§ **WHAT YOU WILL DO**:
Exactly the lines from the first line of the listing through the line containing "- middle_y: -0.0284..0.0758" should appear in the output, unchanged.

---------- SOURCE MATERIAL ----------

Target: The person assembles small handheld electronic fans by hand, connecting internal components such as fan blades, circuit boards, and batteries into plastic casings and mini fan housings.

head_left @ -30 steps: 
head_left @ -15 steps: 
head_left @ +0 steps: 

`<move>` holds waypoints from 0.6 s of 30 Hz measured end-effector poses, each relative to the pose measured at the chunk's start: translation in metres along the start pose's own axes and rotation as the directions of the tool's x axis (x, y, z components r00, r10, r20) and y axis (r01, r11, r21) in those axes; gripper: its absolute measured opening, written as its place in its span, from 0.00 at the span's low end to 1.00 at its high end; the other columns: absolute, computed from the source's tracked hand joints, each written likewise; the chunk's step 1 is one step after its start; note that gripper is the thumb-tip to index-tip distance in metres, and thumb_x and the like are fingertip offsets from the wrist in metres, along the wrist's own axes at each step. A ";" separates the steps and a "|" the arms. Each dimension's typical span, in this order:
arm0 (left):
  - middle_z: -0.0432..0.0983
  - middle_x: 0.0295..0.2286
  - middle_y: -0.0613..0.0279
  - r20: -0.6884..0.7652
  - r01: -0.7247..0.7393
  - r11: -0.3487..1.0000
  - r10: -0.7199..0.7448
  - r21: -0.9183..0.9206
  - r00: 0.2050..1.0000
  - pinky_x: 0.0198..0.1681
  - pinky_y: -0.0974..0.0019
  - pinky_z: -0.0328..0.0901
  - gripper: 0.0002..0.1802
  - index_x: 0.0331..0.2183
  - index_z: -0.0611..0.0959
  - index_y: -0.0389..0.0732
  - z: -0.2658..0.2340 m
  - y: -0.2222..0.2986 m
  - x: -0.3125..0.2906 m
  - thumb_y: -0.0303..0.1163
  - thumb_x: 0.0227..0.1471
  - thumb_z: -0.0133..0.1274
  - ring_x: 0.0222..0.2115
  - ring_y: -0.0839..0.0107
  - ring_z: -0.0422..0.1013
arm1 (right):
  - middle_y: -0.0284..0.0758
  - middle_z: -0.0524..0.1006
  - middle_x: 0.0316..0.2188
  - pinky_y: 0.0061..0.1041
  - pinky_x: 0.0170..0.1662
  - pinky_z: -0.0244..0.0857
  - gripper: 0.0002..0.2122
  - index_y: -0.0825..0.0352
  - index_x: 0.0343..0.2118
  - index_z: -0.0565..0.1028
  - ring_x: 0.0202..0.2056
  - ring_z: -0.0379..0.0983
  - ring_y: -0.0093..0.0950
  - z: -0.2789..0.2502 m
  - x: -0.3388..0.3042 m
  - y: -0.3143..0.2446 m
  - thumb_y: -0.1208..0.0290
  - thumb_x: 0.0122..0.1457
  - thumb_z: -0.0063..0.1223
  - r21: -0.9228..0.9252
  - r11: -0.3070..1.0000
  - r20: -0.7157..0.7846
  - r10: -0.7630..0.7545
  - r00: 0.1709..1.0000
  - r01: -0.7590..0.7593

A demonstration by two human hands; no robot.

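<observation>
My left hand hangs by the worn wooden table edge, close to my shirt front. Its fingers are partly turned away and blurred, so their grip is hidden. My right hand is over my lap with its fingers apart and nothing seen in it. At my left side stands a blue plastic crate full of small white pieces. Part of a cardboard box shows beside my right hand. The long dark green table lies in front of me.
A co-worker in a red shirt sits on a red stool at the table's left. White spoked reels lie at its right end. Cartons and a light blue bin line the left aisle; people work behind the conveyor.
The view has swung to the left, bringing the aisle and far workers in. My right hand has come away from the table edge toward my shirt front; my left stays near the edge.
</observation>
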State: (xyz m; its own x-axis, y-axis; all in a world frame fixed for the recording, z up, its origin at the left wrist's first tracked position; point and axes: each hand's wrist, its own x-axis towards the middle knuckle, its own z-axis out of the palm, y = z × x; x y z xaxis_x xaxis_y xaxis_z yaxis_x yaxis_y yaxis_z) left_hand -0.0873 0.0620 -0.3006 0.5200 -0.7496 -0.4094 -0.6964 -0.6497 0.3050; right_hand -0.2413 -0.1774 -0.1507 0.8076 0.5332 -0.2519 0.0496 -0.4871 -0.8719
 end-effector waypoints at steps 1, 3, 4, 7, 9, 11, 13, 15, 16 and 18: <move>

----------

§ **ANSWER SECTION**:
Target: The person assembles small handheld electronic fans by hand, connecting internal components such as fan blades, circuit boards, and batteries into plastic casings and mini fan housings.

head_left @ -30 steps: 
head_left @ -15 steps: 
head_left @ +0 steps: 

`<move>` holds waypoints from 0.6 s of 30 Hz measured end-effector poses, each relative to the pose measured at the chunk's start: translation in metres along the start pose's own axes and rotation as the directions of the tool's x axis (x, y, z components r00, r10, r20) and y axis (r01, r11, r21) in those axes; gripper: its absolute measured opening, written as its place in its span, from 0.00 at the span's low end to 1.00 at its high end; the other columns: absolute, computed from the source's tracked hand joints, each written likewise; the chunk's step 1 is one step after its start; note that gripper is the thumb-tip to index-tip distance in metres, and thumb_x and the like are fingertip offsets from the wrist in metres, along the wrist's own axes at each step. A ";" separates the steps and a "|" the arms. Each dimension's typical span, in this order:
arm0 (left):
  - middle_z: -0.0432..0.0983
  - middle_x: 0.0295..0.2286
  - middle_y: -0.0613..0.0279
  - r20: -0.6884..0.7652
  - r01: -0.7247..0.7393
  - r11: -0.3487..1.0000
  - r10: -0.7199..0.7448
  - r21: -0.9183..0.9206
  - r00: 0.2050..1.0000
  - pinky_x: 0.0198..0.1681
  - pinky_y: -0.0974..0.0019
  - pinky_z: -0.0328..0.0901
  - gripper: 0.0002..0.1802
  - index_x: 0.0331..0.2183
  - index_z: -0.0611..0.0959
  - index_y: -0.0389..0.0732
  - z: -0.2658..0.2340 m
  - y: -0.2222..0.2986 m
  - x: -0.3125..0.2906 m
  - thumb_y: -0.0303..0.1163
  - thumb_x: 0.0227..0.1471
  - thumb_z: -0.0133..0.1274
  - ring_x: 0.0222..0.2115
  - ring_y: -0.0839..0.0107
  - ring_z: -0.0422..0.1013
arm1 (right):
  - middle_y: -0.0284..0.0758

The exercise has been carried out in full.